Quote all entries in full, exactly.

★ ★ ★ ★ ★ ★ ★

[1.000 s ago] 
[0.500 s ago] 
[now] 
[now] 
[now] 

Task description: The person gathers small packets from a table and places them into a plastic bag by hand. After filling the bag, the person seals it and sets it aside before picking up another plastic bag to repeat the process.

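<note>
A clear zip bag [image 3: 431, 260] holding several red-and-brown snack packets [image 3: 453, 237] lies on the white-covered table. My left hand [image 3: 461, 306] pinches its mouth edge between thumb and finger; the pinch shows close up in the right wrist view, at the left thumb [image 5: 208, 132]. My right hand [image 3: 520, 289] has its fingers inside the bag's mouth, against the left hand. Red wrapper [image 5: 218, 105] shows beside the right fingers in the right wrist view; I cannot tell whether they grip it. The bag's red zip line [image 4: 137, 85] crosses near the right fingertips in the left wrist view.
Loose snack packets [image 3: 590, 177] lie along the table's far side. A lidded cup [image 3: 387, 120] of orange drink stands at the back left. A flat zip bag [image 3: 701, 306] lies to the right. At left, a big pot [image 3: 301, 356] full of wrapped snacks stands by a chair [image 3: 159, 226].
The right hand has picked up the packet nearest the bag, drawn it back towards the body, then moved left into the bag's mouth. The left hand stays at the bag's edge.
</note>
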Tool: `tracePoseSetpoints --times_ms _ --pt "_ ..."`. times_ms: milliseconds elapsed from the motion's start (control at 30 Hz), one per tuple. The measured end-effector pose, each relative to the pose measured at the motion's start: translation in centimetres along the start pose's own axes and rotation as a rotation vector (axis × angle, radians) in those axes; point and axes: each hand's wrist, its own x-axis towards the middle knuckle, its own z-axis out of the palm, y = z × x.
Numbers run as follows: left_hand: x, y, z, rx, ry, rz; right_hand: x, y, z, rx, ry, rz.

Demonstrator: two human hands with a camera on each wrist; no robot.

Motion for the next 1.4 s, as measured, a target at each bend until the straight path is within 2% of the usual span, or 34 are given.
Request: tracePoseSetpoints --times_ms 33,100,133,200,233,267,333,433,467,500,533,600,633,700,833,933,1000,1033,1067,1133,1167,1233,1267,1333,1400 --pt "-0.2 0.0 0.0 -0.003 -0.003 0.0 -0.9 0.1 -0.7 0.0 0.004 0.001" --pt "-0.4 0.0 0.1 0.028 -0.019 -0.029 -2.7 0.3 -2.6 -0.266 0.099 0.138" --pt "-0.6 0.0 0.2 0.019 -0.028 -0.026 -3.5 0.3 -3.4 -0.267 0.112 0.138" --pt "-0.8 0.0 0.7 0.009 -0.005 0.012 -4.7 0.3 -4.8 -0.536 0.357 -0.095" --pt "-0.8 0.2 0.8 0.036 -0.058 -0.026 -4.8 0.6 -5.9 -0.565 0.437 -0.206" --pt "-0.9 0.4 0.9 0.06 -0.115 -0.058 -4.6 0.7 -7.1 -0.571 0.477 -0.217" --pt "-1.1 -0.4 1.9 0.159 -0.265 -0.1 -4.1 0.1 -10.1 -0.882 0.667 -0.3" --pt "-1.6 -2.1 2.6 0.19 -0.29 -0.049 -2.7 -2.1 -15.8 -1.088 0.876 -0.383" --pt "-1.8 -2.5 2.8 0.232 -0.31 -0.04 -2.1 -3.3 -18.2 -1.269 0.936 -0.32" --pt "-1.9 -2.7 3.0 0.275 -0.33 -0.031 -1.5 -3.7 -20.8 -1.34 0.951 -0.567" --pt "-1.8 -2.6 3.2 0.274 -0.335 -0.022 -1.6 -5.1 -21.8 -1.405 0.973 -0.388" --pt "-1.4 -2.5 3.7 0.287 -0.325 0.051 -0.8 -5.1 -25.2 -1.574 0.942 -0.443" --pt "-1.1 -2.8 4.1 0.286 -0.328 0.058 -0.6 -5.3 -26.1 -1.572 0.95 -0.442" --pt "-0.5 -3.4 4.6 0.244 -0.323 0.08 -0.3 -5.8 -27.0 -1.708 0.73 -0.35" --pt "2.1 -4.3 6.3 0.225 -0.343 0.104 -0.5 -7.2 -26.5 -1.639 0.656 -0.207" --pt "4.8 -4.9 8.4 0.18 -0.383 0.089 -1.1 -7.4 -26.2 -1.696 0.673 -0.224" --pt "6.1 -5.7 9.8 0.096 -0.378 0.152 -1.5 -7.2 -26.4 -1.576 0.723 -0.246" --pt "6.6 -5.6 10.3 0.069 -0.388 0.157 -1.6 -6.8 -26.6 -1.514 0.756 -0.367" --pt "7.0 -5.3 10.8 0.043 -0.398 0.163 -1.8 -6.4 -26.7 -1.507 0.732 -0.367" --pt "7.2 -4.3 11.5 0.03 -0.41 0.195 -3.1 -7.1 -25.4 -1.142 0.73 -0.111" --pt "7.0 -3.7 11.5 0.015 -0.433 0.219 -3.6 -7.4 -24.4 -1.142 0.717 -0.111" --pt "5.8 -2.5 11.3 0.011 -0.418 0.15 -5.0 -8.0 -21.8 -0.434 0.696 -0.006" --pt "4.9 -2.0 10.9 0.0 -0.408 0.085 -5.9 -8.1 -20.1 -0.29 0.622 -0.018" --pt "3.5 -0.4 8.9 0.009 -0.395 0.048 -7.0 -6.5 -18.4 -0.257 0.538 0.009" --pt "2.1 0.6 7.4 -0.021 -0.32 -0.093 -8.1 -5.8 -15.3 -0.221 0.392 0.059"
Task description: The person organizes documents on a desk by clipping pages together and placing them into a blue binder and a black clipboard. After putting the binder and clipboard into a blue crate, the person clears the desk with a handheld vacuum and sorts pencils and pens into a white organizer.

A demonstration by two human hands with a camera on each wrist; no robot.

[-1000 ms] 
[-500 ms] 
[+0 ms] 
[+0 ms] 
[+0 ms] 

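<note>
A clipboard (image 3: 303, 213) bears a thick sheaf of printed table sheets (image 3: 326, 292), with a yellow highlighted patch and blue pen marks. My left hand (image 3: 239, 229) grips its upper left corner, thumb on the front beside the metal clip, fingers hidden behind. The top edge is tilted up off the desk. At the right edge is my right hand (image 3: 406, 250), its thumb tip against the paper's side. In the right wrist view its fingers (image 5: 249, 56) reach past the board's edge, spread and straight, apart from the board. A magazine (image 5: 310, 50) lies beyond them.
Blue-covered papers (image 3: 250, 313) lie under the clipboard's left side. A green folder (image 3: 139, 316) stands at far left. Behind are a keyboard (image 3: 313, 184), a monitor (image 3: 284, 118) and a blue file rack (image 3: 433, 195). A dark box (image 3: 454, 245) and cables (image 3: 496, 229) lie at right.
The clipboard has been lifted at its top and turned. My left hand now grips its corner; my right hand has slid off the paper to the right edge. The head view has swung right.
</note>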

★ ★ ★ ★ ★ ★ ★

■ Written response:
[1.000 s ago] 
[0.500 s ago] 
[now] 
[now] 
[now] 

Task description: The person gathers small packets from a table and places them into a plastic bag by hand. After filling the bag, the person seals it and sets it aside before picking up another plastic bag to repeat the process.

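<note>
A clear zip bag [image 3: 431, 260] holding several red-and-brown snack packets [image 3: 453, 237] lies on the white-covered table. My left hand [image 3: 461, 306] pinches its mouth edge between thumb and finger; the pinch shows close up in the right wrist view, at the left thumb [image 5: 208, 132]. My right hand [image 3: 520, 289] has its fingers inside the bag's mouth, against the left hand. Red wrapper [image 5: 218, 105] shows beside the right fingers in the right wrist view; I cannot tell whether they grip it. The bag's red zip line [image 4: 137, 85] crosses near the right fingertips in the left wrist view.
Loose snack packets [image 3: 590, 177] lie along the table's far side. A lidded cup [image 3: 387, 120] of orange drink stands at the back left. A flat zip bag [image 3: 701, 306] lies to the right. At left, a big pot [image 3: 301, 356] full of wrapped snacks stands by a chair [image 3: 159, 226].
The right hand has picked up the packet nearest the bag, drawn it back towards the body, then moved left into the bag's mouth. The left hand stays at the bag's edge.
</note>
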Tool: `tracePoseSetpoints --times_ms _ --pt "_ ..."`. times_ms: milliseconds elapsed from the motion's start (control at 30 Hz), one per tuple. The measured end-effector pose, each relative to the pose measured at the motion's start: translation in centimetres along the start pose's own axes and rotation as a rotation vector (axis × angle, radians) in those axes; point and axes: each hand's wrist, its own x-axis towards the middle knuckle, its own z-axis out of the palm, y = z × x.
Numbers run as follows: left_hand: x, y, z, rx, ry, rz; right_hand: x, y, z, rx, ry, rz.

Demonstrator: two human hands with a camera on each wrist; no robot.

Motion for the next 1.4 s, as measured, a target at each bend until the straight path is within 2% of the usual span, or 34 are given.
Request: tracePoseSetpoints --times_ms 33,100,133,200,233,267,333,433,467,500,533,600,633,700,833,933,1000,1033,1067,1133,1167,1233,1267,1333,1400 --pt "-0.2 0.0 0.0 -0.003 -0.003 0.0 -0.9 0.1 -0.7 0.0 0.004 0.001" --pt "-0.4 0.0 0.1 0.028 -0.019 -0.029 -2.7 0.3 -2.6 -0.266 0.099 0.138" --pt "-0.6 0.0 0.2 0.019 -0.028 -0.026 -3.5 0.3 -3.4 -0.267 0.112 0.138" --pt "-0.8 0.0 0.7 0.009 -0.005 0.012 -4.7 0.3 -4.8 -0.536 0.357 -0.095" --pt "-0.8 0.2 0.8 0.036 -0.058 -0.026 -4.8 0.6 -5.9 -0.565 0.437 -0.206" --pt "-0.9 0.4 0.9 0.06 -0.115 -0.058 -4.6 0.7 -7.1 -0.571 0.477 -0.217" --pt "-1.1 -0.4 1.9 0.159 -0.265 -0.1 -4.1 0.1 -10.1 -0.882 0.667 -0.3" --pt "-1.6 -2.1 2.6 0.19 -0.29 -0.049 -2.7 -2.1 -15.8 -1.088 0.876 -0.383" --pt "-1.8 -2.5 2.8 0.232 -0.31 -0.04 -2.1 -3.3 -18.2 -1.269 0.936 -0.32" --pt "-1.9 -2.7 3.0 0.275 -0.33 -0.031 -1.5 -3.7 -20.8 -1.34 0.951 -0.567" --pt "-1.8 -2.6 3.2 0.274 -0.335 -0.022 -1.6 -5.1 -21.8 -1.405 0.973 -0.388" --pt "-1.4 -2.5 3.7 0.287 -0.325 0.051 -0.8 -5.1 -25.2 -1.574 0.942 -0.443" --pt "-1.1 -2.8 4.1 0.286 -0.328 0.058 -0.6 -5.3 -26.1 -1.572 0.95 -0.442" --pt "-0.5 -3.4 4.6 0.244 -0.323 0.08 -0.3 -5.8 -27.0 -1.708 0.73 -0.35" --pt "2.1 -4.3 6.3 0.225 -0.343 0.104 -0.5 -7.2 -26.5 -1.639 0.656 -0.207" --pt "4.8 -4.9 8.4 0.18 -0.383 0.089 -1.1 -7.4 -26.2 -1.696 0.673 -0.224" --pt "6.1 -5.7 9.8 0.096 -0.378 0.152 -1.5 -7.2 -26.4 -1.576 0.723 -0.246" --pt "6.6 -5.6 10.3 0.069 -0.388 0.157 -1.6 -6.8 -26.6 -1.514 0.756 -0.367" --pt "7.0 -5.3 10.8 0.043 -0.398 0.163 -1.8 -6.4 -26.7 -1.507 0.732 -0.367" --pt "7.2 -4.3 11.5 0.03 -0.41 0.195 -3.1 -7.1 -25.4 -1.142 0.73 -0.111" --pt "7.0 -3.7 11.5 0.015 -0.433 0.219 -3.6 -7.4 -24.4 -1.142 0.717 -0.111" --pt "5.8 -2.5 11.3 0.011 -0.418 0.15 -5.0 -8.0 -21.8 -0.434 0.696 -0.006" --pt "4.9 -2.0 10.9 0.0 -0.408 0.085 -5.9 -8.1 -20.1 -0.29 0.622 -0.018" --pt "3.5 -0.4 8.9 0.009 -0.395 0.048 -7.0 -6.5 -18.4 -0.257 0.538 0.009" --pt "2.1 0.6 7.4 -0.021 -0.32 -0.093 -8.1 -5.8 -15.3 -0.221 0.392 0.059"
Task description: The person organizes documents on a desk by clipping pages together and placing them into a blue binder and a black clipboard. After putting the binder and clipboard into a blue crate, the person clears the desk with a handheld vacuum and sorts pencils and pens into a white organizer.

A demonstration by two human hands with a camera on each wrist; no robot.

[-1000 ms] 
[-500 ms] 
[+0 ms] 
[+0 ms] 
[+0 ms] 

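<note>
A clipboard (image 3: 303, 213) bears a thick sheaf of printed table sheets (image 3: 326, 292), with a yellow highlighted patch and blue pen marks. My left hand (image 3: 239, 229) grips its upper left corner, thumb on the front beside the metal clip, fingers hidden behind. The top edge is tilted up off the desk. At the right edge is my right hand (image 3: 406, 250), its thumb tip against the paper's side. In the right wrist view its fingers (image 5: 249, 56) reach past the board's edge, spread and straight, apart from the board. A magazine (image 5: 310, 50) lies beyond them.
Blue-covered papers (image 3: 250, 313) lie under the clipboard's left side. A green folder (image 3: 139, 316) stands at far left. Behind are a keyboard (image 3: 313, 184), a monitor (image 3: 284, 118) and a blue file rack (image 3: 433, 195). A dark box (image 3: 454, 245) and cables (image 3: 496, 229) lie at right.
The clipboard has been lifted at its top and turned. My left hand now grips its corner; my right hand has slid off the paper to the right edge. The head view has swung right.
</note>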

The exercise contains nothing more.